ASSIGNMENT — Go to the line containing "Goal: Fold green" in the records below and print it and every following line exactly, on through the line containing "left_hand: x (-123", then stop.

AVAILABLE DATA —
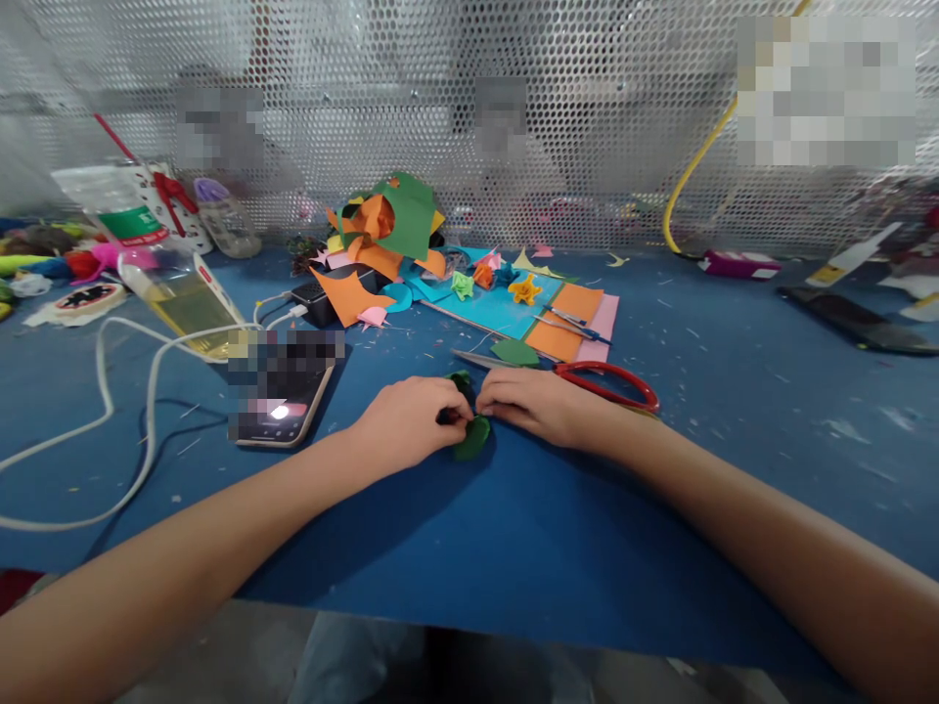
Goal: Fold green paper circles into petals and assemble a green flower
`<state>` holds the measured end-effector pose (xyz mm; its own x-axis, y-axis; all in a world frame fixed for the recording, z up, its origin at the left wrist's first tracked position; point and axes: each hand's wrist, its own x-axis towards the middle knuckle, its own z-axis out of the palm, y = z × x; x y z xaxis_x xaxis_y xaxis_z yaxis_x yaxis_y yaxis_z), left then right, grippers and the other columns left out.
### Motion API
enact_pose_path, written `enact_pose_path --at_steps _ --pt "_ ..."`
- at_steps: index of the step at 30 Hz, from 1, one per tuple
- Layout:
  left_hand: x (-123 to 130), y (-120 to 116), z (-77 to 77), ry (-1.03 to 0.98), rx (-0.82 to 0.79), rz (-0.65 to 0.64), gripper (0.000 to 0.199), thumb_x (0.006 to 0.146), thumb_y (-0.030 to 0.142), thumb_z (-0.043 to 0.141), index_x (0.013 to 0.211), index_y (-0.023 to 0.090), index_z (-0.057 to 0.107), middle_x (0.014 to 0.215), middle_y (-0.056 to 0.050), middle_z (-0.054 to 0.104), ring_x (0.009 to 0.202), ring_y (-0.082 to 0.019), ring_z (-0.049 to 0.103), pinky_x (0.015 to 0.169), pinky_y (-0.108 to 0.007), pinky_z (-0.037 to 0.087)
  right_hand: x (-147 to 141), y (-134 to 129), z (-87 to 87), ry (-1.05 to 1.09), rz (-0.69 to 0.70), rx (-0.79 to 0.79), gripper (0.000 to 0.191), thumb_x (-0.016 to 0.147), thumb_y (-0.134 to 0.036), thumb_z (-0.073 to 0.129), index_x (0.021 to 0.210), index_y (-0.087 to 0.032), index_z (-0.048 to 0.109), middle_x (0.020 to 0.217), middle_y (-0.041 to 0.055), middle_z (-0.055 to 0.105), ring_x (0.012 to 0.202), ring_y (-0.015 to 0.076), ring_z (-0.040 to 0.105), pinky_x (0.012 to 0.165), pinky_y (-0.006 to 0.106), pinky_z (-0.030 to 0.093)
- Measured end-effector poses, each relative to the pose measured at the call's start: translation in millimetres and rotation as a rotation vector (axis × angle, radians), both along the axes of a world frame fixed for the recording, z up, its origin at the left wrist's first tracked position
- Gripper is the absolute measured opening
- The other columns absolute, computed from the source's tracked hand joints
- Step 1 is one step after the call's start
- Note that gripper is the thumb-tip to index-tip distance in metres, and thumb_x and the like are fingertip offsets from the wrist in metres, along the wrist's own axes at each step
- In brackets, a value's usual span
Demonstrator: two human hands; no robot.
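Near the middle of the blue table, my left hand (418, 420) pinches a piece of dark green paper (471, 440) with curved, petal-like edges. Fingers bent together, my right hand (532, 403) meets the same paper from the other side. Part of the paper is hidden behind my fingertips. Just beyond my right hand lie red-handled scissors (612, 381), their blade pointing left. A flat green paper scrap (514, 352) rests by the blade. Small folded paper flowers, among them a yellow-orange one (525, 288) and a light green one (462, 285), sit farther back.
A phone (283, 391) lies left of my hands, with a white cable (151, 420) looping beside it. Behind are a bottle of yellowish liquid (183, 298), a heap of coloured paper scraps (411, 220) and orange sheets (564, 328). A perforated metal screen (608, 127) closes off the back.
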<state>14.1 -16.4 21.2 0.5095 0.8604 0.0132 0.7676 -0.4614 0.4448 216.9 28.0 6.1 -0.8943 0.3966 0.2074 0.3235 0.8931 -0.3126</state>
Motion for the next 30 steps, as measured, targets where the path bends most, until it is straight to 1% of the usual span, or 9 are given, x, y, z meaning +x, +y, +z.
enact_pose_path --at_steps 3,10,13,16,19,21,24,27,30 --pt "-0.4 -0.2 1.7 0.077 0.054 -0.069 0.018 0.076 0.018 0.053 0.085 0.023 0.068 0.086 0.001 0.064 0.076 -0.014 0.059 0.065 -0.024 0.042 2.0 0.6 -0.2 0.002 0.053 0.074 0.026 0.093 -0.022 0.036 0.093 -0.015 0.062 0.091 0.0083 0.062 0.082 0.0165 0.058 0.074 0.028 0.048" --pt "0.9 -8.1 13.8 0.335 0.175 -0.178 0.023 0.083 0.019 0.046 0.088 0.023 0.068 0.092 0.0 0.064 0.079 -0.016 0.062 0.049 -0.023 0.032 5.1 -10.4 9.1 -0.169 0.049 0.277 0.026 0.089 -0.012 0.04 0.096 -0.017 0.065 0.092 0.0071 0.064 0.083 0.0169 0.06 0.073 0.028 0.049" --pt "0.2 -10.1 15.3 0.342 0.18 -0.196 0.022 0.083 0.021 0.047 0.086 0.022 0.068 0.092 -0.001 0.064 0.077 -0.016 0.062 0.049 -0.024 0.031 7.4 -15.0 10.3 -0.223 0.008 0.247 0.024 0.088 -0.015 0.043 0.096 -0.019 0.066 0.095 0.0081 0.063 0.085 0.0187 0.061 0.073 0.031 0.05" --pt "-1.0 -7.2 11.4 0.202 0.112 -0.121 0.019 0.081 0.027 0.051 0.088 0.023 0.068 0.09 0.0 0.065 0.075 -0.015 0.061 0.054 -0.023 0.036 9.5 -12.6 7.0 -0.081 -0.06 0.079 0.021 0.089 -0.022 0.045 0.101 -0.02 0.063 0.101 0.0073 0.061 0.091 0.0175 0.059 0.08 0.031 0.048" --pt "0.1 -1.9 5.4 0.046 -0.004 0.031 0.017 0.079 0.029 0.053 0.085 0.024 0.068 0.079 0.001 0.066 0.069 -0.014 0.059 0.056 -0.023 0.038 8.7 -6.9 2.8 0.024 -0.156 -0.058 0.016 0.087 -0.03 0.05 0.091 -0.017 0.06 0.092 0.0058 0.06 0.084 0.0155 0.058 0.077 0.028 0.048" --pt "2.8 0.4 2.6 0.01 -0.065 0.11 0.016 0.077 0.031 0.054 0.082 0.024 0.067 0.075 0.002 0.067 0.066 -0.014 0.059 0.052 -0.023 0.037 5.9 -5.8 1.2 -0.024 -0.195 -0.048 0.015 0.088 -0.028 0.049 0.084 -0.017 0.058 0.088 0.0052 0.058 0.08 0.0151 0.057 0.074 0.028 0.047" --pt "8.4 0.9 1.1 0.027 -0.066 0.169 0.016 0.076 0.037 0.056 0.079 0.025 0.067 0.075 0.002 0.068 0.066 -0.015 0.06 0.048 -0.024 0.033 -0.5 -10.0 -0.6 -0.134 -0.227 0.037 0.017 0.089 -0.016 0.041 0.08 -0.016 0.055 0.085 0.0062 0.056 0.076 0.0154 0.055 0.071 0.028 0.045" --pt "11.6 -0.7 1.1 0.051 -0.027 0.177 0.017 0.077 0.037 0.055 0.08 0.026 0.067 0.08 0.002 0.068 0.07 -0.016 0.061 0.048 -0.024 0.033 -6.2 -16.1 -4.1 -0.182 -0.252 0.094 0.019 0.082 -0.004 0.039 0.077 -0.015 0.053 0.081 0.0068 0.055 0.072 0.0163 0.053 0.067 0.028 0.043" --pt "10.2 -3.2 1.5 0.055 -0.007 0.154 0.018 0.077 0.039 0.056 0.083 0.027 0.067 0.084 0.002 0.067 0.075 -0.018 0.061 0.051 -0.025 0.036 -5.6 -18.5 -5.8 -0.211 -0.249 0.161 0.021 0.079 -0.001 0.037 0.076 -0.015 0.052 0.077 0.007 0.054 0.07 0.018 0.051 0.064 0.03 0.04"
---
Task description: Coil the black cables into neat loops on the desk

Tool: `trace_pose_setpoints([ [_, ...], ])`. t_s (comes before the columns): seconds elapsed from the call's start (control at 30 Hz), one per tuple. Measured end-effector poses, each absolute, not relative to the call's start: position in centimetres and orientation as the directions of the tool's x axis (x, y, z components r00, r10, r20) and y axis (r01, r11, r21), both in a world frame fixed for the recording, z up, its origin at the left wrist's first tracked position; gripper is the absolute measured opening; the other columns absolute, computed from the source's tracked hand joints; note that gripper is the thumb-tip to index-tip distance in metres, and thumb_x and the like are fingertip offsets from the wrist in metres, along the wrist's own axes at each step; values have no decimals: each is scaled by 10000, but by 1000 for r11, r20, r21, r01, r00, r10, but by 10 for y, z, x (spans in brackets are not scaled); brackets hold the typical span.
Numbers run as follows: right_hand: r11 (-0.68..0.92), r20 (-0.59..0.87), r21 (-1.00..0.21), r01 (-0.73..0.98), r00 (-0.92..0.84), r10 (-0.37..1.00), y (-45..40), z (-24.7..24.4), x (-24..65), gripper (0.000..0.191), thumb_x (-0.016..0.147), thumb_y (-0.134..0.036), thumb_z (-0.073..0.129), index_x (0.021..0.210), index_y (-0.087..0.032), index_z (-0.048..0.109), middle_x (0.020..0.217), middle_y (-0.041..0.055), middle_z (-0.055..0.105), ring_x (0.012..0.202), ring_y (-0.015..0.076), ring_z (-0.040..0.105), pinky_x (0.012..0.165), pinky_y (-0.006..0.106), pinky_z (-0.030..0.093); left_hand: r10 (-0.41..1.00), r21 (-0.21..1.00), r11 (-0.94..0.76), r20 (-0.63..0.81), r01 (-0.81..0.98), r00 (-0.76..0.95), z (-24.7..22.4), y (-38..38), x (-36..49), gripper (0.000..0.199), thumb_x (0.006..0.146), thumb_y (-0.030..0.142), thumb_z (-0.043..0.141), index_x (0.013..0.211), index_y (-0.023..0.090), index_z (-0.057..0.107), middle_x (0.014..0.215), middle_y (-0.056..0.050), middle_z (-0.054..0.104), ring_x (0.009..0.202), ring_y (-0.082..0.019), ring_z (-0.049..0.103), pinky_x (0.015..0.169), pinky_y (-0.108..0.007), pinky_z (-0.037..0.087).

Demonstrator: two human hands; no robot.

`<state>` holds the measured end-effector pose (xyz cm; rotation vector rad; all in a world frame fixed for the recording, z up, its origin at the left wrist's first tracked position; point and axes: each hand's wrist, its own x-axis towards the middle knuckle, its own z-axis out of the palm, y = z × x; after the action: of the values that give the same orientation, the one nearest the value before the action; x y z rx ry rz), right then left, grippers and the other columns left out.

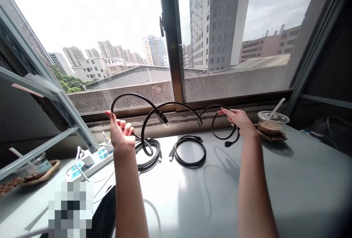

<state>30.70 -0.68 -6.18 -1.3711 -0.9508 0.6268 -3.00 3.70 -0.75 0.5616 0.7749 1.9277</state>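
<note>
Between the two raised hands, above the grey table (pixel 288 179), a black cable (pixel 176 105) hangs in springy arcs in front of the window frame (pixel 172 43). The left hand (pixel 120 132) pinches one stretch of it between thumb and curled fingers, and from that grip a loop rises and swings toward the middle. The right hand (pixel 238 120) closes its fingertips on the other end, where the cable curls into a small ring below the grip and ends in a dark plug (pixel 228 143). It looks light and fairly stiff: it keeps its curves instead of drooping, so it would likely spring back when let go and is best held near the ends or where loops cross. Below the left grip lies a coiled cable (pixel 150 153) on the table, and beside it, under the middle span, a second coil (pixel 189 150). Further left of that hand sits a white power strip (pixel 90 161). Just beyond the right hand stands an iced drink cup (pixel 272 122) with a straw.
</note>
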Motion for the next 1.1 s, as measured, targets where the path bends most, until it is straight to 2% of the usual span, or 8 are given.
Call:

SOLUTION TO THIS TASK —
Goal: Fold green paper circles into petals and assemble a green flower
`<state>` holds the measured end-effector pose (xyz mm; its own x-axis, y-axis; all in a world frame fixed for the recording, z up, its origin at the left wrist's first tracked position; point and axes: each hand's wrist, its own x-axis towards the middle knuckle, its own z-axis out of the palm, y = z × x; x y z xaxis_x xaxis_y xaxis_z yaxis_x yaxis_y yaxis_z), left then right, grippers and the other columns left out.
### Motion API
enact_pose_path, written `enact_pose_path --at_steps _ --pt "_ ..."`
- at_steps: index of the step at 30 Hz, from 1, one per tuple
- Layout:
  left_hand: x (-123 to 130), y (-120 to 116), z (-77 to 77), ry (-1.03 to 0.98), rx (-0.82 to 0.79), rz (-0.65 to 0.64), gripper (0.000 to 0.199), thumb_x (0.006 to 0.146), thumb_y (-0.030 to 0.142), thumb_z (-0.043 to 0.141), index_x (0.013 to 0.211), index_y (-0.023 to 0.090), index_z (-0.057 to 0.107), middle_x (0.014 to 0.215), middle_y (-0.056 to 0.050), middle_z (-0.054 to 0.104), ring_x (0.009 to 0.202), ring_y (-0.082 to 0.019), ring_z (-0.049 to 0.103), pinky_x (0.015 to 0.169), pinky_y (-0.108 to 0.007), pinky_z (-0.037 to 0.087)

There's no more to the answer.